» **WHAT TO DO**
Please quote exactly the lines below from the line containing "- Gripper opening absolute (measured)" to the line containing "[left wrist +", both lines included, and nothing else.

» **INFORMATION**
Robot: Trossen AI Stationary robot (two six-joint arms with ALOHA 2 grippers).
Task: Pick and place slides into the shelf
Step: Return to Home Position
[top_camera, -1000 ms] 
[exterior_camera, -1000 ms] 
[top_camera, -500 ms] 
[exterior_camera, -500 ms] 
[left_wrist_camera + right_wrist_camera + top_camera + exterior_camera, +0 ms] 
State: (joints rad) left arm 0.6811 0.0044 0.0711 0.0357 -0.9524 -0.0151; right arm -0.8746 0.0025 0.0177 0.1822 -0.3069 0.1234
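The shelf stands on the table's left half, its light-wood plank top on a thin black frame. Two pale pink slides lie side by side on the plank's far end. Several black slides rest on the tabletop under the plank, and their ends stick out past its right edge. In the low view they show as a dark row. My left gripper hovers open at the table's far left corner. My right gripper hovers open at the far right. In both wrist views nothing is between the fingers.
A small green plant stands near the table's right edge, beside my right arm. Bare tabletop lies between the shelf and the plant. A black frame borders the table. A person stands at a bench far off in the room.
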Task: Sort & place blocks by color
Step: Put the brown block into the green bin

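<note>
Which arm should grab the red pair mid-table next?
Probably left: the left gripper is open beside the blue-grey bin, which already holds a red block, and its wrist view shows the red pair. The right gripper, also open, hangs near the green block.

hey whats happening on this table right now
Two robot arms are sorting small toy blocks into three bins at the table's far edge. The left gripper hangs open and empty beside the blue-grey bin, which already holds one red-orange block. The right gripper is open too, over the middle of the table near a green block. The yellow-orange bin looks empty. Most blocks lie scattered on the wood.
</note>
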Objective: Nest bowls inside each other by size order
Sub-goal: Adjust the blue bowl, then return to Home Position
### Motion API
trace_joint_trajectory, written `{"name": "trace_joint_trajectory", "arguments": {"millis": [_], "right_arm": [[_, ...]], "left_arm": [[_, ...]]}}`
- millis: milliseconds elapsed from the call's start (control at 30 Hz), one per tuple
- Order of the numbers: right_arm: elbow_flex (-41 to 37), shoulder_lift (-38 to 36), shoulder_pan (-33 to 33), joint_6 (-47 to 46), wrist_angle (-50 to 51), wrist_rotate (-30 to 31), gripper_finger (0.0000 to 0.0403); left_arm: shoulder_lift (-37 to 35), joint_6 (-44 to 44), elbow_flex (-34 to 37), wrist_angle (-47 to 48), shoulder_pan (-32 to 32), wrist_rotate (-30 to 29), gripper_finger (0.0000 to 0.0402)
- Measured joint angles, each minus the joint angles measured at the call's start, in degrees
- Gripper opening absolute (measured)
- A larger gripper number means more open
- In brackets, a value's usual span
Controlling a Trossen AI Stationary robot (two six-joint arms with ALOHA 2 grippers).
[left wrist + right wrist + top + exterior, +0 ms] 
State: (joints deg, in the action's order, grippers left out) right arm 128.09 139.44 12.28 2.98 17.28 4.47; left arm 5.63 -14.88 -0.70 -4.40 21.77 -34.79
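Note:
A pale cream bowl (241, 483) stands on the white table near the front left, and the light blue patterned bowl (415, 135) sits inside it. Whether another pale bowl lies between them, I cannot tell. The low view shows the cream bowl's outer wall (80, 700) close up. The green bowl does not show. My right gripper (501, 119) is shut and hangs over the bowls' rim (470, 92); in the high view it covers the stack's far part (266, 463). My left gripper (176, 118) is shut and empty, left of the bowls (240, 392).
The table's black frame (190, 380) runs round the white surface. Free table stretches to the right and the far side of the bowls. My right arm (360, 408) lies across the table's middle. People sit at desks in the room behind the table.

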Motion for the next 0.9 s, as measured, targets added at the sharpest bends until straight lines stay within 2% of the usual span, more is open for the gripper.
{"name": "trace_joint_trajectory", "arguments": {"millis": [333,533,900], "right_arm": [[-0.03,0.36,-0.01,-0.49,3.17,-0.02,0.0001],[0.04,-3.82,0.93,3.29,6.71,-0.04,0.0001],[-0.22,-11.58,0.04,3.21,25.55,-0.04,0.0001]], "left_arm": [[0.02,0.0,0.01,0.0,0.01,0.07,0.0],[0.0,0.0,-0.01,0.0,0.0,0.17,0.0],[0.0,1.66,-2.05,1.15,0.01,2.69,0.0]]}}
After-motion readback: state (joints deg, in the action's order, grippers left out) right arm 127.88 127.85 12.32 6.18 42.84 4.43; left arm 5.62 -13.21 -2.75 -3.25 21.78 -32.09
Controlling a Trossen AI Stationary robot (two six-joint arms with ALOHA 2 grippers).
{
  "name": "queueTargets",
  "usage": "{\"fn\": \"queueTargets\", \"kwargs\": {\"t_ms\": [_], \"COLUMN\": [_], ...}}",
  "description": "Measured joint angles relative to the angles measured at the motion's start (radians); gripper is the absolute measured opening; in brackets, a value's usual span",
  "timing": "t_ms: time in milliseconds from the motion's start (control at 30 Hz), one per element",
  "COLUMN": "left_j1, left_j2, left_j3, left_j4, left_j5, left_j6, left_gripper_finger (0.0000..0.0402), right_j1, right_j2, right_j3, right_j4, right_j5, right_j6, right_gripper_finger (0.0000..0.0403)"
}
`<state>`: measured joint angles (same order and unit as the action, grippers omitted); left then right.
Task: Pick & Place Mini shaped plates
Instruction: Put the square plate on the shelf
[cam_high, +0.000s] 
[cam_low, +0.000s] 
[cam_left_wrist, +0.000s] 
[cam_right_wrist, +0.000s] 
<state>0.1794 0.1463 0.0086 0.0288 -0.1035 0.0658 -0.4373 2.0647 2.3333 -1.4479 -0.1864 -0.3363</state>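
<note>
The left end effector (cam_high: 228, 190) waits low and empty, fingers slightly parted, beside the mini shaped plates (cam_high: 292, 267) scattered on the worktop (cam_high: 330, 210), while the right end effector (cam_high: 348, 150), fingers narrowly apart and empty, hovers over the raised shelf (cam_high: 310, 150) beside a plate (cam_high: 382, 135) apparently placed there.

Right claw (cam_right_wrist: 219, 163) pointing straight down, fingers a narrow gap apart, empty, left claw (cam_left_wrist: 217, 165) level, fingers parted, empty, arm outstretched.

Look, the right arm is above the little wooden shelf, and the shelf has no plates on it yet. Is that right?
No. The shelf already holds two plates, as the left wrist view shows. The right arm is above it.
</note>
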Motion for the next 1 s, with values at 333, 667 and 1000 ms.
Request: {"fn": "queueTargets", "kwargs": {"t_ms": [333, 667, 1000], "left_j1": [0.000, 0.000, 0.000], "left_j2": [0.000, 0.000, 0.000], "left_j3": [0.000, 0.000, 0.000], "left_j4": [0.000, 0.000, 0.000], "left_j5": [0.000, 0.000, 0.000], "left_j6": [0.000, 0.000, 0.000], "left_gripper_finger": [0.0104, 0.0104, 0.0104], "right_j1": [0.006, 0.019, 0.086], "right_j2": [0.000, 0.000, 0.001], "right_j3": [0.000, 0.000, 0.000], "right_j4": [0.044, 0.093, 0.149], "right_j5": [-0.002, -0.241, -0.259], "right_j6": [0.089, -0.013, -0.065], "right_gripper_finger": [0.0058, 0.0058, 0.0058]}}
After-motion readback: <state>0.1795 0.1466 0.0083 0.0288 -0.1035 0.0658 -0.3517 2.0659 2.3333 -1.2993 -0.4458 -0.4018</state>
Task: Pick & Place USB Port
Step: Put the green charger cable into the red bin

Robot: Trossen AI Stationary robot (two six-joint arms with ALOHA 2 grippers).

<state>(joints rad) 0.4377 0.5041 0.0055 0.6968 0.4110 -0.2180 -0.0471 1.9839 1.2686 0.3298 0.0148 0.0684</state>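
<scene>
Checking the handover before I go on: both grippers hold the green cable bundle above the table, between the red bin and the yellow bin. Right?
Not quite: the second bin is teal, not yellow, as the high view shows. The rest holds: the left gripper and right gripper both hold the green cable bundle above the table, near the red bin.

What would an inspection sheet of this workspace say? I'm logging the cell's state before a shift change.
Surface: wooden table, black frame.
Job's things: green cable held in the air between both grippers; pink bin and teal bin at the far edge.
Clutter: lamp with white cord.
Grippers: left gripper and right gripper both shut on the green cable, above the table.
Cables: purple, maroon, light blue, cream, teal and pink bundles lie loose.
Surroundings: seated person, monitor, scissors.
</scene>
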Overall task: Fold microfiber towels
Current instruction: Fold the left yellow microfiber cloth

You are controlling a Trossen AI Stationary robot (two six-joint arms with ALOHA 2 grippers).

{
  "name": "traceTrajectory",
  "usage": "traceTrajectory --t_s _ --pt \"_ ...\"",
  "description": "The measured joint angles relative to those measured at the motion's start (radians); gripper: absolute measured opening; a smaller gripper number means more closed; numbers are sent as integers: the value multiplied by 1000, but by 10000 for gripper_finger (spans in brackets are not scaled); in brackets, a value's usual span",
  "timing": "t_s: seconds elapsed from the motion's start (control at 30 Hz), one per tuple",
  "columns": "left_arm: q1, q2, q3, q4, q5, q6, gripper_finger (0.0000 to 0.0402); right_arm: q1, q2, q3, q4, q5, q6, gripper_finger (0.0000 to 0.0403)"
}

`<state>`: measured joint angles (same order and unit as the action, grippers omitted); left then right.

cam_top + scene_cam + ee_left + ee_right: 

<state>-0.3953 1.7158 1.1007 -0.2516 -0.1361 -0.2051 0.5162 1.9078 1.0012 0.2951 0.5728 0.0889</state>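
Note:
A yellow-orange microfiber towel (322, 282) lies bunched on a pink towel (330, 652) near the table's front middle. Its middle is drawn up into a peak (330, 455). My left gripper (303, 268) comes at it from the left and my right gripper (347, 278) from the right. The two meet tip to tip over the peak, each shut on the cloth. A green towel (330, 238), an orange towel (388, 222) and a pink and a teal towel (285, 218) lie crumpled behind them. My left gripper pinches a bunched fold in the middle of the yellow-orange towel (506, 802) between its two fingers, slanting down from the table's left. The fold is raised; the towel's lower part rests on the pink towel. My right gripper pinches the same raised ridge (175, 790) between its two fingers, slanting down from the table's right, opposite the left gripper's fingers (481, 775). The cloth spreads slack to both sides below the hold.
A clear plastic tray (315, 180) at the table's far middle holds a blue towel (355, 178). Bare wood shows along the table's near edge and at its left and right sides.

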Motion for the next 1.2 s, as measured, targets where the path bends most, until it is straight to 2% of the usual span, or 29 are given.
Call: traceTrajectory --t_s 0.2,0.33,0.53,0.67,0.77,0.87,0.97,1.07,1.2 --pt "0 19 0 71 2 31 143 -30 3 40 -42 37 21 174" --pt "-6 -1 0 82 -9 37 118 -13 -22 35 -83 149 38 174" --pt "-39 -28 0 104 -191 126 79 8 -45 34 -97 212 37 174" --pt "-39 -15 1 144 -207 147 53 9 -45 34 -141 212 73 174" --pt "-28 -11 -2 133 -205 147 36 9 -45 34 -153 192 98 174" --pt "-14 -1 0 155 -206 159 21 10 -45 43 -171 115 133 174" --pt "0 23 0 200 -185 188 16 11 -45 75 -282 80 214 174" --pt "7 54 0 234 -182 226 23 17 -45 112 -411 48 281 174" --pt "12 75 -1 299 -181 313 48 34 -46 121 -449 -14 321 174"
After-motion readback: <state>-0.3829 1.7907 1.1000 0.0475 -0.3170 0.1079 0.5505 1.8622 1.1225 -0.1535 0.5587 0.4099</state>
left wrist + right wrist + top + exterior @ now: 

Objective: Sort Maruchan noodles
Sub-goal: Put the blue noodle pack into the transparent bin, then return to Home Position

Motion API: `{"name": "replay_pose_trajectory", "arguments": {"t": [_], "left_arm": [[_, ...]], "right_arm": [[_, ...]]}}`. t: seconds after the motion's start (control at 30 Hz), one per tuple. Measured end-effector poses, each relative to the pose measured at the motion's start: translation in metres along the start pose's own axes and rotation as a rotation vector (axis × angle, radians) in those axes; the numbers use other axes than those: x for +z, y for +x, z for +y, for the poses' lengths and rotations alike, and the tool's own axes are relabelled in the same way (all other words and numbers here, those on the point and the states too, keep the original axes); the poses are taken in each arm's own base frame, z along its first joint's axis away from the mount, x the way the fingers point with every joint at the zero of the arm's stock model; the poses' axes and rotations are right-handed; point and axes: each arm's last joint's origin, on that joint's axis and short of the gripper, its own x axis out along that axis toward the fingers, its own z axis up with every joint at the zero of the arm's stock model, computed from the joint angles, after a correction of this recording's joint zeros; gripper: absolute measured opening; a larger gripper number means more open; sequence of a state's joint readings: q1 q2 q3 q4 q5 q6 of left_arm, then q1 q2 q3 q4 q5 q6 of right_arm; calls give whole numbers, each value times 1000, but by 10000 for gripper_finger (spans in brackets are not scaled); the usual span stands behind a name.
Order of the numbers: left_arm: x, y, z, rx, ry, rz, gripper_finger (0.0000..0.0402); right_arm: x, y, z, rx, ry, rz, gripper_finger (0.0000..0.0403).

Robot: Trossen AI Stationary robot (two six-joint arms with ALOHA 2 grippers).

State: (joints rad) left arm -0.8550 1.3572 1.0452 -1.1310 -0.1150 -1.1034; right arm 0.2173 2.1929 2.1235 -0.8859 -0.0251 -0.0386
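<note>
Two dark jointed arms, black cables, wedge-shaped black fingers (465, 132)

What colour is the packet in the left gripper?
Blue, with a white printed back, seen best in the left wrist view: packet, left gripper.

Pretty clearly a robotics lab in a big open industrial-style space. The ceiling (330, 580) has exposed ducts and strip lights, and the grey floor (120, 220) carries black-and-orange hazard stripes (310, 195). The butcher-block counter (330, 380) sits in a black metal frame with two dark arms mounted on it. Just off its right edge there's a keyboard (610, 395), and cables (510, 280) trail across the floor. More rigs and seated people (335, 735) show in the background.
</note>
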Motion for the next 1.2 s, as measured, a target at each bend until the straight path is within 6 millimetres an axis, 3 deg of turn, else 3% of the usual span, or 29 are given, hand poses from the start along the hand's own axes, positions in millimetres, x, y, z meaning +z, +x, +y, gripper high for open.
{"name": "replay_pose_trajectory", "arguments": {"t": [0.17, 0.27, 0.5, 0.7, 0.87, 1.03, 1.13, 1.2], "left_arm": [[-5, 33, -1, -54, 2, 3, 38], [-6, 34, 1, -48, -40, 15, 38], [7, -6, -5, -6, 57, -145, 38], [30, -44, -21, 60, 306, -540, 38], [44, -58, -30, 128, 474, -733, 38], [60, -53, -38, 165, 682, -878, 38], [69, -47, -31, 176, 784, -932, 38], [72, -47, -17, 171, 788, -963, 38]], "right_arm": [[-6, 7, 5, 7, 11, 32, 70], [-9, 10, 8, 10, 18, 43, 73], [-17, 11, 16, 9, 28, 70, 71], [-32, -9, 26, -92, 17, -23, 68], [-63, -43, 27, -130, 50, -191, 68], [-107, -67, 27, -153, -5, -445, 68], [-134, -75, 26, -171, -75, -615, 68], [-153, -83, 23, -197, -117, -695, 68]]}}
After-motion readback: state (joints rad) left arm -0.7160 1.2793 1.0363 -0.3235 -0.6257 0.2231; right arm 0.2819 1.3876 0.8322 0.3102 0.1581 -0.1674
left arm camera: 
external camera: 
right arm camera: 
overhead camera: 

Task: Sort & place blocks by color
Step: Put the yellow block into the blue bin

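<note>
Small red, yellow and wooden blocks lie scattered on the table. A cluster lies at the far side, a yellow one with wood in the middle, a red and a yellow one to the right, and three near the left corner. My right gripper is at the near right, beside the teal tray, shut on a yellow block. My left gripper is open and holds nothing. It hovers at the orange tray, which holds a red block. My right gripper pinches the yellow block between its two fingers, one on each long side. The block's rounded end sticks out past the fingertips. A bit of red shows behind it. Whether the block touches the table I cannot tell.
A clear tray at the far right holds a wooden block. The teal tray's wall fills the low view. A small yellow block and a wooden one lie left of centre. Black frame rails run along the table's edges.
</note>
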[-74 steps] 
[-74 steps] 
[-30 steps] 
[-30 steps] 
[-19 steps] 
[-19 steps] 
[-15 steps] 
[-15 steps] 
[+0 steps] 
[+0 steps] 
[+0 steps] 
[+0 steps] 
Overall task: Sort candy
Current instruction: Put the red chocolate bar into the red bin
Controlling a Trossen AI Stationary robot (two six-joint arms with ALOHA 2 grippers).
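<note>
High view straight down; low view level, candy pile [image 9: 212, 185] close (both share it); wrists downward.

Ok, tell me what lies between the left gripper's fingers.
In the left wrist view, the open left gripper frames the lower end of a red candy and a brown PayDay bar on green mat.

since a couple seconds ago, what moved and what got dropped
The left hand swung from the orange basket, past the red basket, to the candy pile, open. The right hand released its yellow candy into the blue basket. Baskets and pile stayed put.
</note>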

» **SOLVED EXERCISE**
- Gripper opening absolute (measured)
- A larger gripper number means more open
- In brackets, a value's usual span
Controlling a Trossen AI Stationary robot (two six-joint arms with ALOHA 2 grippers).
[left wrist + right wrist + top + exterior, +0 ms] 

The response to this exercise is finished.